- _Directions_: Return the following from the records below: each line, word for word, starting with the line that contains "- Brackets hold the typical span" and going on through the line that contains "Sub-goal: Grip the", with nothing outside that range.

- _Supplied entries_:
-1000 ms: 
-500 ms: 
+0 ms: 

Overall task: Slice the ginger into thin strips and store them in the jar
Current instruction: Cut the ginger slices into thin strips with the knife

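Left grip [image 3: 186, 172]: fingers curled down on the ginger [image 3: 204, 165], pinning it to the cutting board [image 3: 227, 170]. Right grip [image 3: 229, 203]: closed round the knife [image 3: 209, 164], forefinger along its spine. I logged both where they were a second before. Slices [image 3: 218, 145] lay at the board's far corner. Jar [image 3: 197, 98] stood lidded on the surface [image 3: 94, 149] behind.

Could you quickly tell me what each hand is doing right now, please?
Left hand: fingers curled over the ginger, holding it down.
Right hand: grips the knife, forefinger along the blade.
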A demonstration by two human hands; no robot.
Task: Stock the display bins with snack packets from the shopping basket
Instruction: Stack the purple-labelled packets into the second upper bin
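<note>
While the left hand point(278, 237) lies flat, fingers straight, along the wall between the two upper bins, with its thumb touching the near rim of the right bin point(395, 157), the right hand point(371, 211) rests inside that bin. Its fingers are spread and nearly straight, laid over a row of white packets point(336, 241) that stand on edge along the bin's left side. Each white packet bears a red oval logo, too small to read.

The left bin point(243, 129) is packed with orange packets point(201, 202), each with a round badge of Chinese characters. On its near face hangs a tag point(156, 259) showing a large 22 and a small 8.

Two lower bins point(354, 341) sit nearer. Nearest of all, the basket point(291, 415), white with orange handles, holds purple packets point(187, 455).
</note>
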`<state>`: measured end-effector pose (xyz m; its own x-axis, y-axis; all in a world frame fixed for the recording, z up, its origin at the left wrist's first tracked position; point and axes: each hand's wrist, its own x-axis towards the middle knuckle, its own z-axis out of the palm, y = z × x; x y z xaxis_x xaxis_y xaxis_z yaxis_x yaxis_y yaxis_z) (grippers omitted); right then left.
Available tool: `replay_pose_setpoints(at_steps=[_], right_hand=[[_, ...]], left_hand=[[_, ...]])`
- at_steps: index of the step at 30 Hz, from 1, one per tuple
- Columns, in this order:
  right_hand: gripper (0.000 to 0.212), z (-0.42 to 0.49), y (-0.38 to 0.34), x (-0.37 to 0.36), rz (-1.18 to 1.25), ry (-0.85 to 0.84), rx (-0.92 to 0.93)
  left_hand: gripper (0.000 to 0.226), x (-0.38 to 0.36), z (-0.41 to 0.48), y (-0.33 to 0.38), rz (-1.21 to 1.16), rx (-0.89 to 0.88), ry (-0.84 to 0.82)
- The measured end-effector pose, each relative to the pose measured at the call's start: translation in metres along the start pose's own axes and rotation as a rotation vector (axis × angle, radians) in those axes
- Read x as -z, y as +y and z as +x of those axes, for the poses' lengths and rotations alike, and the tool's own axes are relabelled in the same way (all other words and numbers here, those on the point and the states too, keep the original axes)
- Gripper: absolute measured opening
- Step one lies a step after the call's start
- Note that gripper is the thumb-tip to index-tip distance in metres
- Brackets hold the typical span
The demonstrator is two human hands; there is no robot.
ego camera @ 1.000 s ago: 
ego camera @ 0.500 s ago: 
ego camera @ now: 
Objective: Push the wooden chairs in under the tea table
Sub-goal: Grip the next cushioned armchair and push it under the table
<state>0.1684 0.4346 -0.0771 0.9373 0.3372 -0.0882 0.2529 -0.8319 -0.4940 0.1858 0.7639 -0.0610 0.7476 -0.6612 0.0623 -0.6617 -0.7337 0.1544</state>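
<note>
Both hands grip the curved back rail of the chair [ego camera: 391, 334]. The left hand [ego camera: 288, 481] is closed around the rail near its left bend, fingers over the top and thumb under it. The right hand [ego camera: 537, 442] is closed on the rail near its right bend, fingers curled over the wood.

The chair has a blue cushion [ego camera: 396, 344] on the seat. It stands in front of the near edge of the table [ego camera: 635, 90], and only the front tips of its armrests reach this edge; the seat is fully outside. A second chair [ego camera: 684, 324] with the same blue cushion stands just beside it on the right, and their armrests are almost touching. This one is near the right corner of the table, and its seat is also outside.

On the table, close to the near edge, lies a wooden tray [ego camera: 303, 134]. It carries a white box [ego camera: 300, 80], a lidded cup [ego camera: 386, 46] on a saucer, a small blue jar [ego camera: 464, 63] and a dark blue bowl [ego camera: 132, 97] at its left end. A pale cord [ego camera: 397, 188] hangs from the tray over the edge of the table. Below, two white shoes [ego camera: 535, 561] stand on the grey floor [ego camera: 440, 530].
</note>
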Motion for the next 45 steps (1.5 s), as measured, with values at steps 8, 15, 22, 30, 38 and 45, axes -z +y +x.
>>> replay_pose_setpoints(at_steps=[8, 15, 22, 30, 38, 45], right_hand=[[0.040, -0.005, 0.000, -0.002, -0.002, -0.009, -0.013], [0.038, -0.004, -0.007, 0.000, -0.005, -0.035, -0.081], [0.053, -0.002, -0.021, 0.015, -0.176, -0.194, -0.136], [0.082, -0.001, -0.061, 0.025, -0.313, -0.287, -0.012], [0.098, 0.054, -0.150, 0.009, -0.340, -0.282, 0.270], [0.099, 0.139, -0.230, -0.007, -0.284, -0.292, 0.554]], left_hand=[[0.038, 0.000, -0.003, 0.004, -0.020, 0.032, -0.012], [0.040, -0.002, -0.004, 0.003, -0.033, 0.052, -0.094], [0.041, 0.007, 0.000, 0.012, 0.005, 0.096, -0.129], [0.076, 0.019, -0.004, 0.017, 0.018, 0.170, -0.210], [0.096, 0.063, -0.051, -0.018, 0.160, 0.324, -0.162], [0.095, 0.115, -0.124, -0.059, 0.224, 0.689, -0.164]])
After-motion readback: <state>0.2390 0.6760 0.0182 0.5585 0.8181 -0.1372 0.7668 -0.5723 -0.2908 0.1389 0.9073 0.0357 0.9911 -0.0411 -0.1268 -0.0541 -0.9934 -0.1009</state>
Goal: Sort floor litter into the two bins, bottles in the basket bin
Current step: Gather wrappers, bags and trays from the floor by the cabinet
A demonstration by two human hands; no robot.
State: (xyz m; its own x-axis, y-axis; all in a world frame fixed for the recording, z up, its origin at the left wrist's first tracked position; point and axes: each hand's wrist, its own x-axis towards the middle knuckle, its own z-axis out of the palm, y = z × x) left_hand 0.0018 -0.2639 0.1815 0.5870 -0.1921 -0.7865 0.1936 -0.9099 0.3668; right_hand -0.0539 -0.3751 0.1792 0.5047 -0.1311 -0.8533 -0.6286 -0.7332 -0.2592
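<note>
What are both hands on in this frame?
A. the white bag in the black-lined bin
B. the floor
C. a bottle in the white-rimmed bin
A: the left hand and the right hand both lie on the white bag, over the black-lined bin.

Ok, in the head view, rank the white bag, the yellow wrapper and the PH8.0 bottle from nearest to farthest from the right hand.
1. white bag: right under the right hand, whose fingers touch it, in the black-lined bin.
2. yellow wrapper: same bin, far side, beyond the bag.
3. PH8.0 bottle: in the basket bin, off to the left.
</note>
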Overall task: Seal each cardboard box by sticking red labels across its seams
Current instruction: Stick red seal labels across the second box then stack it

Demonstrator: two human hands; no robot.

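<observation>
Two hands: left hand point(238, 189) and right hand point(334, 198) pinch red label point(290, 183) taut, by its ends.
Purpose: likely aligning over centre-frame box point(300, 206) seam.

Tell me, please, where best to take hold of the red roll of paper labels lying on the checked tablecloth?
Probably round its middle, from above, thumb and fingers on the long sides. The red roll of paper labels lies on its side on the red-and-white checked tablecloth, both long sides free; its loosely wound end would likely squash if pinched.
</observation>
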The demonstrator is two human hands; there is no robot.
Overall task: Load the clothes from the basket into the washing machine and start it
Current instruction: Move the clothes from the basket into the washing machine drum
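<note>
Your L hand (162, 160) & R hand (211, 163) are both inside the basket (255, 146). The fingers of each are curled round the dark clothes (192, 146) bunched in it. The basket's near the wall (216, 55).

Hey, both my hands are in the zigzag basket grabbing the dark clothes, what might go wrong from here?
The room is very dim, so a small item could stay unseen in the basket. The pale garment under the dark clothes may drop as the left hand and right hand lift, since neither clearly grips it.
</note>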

- _Task result_:
- Brackets hold the typical span
The demonstrator is two human hands; there is no robot.
ego camera @ 1.000 s ago: 
ego camera @ 0.500 s ago: 
ego camera @ now: 
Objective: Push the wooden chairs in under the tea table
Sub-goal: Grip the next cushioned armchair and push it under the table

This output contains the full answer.